#### WORK TO COMPLETE:
Leave every image out, and print the remaining lines below exactly.

#### STORED DATA:

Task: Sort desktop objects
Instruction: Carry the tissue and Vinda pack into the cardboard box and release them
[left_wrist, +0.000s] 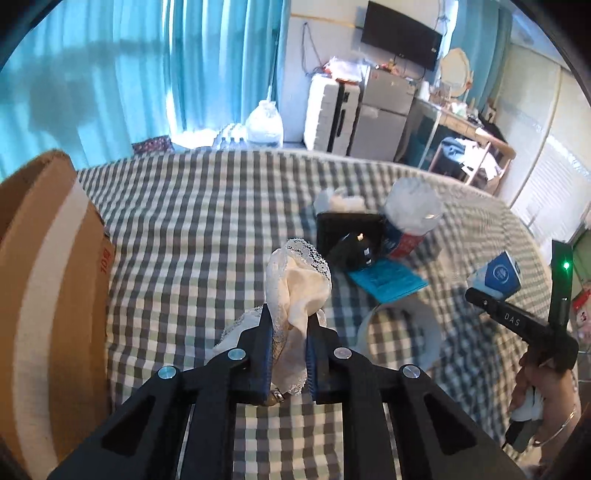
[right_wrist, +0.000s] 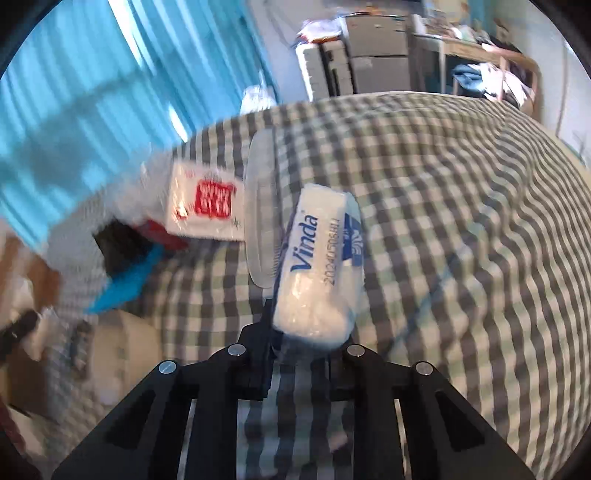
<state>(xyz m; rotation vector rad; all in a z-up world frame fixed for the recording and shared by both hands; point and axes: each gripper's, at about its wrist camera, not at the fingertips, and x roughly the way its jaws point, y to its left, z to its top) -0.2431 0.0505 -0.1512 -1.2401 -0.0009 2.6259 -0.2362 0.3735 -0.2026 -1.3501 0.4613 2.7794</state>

#### EXERCISE RESPONSE:
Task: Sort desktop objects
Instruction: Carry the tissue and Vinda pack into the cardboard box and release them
[left_wrist, +0.000s] 
[right_wrist, +0.000s] 
<state>(xyz m; rotation vector rad; all in a z-up world frame fixed for the recording and shared by both hands; point and axes: each gripper's, at about its wrist camera, not at the fingertips, and x roughly the way its jaws point, y to its left, z to its top) -0.2431 0.0505 -0.1512 -1.2401 -0.0009 2.6259 -0.2362 0.3735 -0.2026 -1.3501 0.4613 2.7794</state>

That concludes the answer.